DESCRIPTION OF THE TASK
Pull out of the data below the stretch of lines bounded by the one containing "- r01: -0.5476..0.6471" and the one containing "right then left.", both bounds included, unchanged.

INPUT DATA
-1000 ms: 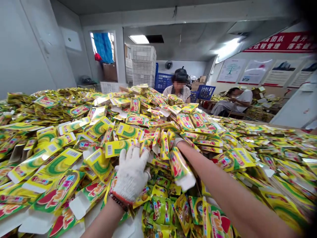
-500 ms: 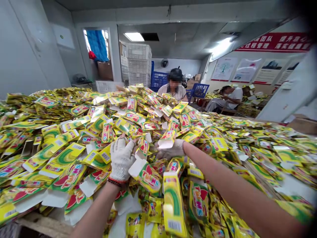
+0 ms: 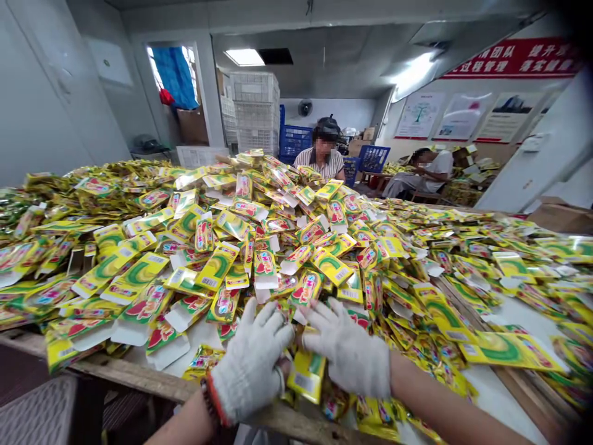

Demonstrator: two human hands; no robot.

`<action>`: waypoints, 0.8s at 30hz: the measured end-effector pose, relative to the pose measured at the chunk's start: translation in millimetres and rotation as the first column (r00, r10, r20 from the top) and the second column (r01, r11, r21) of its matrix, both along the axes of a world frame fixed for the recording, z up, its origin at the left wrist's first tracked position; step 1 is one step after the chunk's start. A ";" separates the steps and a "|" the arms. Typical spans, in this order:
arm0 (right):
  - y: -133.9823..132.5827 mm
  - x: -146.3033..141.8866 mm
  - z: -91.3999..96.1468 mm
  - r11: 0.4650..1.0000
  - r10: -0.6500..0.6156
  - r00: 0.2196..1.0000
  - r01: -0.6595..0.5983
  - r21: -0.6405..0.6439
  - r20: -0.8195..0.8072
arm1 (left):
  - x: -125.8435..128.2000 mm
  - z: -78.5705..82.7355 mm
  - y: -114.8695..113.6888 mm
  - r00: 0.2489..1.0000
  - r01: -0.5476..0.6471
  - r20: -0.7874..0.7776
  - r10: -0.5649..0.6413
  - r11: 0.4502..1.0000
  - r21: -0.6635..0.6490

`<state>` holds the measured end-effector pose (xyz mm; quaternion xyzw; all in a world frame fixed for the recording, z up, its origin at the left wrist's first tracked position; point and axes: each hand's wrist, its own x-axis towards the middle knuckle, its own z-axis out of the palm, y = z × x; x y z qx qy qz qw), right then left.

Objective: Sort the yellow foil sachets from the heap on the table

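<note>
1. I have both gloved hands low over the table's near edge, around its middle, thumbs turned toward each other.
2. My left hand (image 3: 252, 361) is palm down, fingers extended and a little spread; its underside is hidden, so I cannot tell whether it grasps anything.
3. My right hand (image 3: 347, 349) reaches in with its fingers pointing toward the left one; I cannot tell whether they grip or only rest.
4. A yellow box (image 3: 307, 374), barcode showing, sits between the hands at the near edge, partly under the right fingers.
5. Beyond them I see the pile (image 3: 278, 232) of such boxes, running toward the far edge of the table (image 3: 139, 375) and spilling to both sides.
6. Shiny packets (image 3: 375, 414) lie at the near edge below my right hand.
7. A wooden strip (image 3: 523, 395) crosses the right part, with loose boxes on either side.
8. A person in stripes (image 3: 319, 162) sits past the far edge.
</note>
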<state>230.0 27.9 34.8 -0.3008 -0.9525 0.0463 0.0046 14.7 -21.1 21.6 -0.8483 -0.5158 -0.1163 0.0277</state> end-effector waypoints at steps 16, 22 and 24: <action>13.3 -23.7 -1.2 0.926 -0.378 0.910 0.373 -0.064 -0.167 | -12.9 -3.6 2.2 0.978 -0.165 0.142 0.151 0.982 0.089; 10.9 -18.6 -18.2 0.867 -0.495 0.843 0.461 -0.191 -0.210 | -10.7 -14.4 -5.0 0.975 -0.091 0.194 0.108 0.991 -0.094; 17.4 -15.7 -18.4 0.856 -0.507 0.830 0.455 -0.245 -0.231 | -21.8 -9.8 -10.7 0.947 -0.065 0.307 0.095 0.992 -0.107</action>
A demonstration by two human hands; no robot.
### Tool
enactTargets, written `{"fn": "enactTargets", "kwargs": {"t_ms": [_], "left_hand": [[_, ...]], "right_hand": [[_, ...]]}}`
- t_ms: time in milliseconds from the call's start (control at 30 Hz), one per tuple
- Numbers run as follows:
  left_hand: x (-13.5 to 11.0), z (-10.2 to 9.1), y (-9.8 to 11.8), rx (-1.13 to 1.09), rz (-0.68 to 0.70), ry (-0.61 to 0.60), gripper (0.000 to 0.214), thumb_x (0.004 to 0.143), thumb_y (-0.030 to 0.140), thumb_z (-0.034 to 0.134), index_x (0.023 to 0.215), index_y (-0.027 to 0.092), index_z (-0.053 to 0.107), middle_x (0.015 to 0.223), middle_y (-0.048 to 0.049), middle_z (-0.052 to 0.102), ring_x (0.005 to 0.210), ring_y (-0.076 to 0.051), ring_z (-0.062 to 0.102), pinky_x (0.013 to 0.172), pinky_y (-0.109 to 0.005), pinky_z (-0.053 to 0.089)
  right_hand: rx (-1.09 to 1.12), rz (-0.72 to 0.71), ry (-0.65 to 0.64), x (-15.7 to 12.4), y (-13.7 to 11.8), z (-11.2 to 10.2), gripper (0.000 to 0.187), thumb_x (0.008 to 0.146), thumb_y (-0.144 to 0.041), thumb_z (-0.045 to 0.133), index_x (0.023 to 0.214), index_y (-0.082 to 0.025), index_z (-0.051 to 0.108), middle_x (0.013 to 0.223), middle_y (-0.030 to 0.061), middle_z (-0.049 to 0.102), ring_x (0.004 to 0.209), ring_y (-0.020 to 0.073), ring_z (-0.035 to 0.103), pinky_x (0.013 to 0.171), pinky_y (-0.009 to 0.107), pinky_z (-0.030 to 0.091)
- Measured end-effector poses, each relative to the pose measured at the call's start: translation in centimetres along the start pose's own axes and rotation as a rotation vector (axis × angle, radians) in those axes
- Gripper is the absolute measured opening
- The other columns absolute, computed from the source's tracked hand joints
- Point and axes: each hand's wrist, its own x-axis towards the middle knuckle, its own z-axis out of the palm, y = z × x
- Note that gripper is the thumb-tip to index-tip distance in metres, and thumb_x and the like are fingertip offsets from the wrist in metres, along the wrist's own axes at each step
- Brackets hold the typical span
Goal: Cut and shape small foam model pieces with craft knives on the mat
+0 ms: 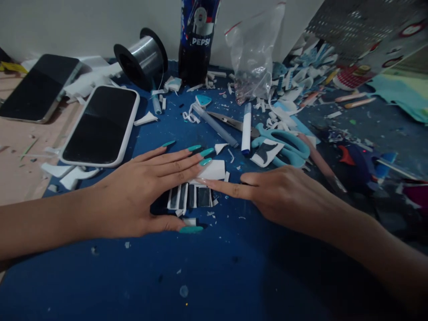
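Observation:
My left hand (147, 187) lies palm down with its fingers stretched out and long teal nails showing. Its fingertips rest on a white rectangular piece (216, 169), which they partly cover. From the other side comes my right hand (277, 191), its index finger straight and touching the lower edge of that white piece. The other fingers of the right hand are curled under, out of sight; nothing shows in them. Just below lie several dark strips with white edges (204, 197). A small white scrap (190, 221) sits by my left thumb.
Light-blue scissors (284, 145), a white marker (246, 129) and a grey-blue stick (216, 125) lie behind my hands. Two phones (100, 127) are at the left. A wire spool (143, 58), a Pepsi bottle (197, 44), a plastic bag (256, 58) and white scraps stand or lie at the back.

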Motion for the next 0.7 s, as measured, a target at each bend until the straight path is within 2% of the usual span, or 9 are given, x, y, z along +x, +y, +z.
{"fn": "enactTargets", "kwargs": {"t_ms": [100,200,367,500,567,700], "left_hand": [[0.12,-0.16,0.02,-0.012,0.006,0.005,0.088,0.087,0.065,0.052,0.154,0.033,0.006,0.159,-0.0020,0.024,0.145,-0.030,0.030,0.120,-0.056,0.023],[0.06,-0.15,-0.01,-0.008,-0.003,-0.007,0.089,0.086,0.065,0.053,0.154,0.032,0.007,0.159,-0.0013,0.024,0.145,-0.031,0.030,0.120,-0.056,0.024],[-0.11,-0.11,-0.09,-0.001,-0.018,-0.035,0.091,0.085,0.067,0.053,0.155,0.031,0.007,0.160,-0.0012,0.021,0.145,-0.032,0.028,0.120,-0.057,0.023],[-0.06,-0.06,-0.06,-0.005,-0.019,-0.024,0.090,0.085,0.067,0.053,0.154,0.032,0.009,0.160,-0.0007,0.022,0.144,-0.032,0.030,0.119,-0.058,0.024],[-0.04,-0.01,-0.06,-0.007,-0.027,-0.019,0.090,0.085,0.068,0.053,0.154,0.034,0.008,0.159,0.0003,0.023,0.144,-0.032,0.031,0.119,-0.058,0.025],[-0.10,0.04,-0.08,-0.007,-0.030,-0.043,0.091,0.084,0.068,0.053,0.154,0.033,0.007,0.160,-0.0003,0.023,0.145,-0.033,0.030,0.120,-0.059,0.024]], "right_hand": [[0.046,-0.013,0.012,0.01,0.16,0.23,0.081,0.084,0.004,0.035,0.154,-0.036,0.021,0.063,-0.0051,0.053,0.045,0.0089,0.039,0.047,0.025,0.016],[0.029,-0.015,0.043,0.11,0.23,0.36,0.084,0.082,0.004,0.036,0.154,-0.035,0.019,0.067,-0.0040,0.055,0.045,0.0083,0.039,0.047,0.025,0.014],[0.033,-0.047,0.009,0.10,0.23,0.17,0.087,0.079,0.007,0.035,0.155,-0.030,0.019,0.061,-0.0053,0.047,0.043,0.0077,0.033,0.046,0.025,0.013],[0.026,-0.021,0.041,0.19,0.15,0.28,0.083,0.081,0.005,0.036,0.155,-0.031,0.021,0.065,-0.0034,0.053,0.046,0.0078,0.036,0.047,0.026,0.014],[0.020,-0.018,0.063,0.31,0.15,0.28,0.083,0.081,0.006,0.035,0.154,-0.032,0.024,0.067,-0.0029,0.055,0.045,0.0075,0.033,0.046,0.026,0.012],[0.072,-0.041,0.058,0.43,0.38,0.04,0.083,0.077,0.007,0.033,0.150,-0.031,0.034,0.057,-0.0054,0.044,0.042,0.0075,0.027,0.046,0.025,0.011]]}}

EXERCISE RESULT
  - r01: -0.5476..0.6471
  - r20: -0.7874..0.7776
  - r10: -0.5649..0.6413
  - r11: 0.4502..1.0000
  - r21: -0.6635..0.6490

`<state>` holds the measured end-effector pose (xyz mm; quaternion xyzw; all in a world frame fixed for the recording, z up, its origin at the left wrist's first tracked position; point and axes: each hand's wrist, its own x-axis towards the middle knuckle, its own z-axis out of the palm, y = z × x; x y z qx qy qz qw), right then left.

No more output will be produced for this exercise.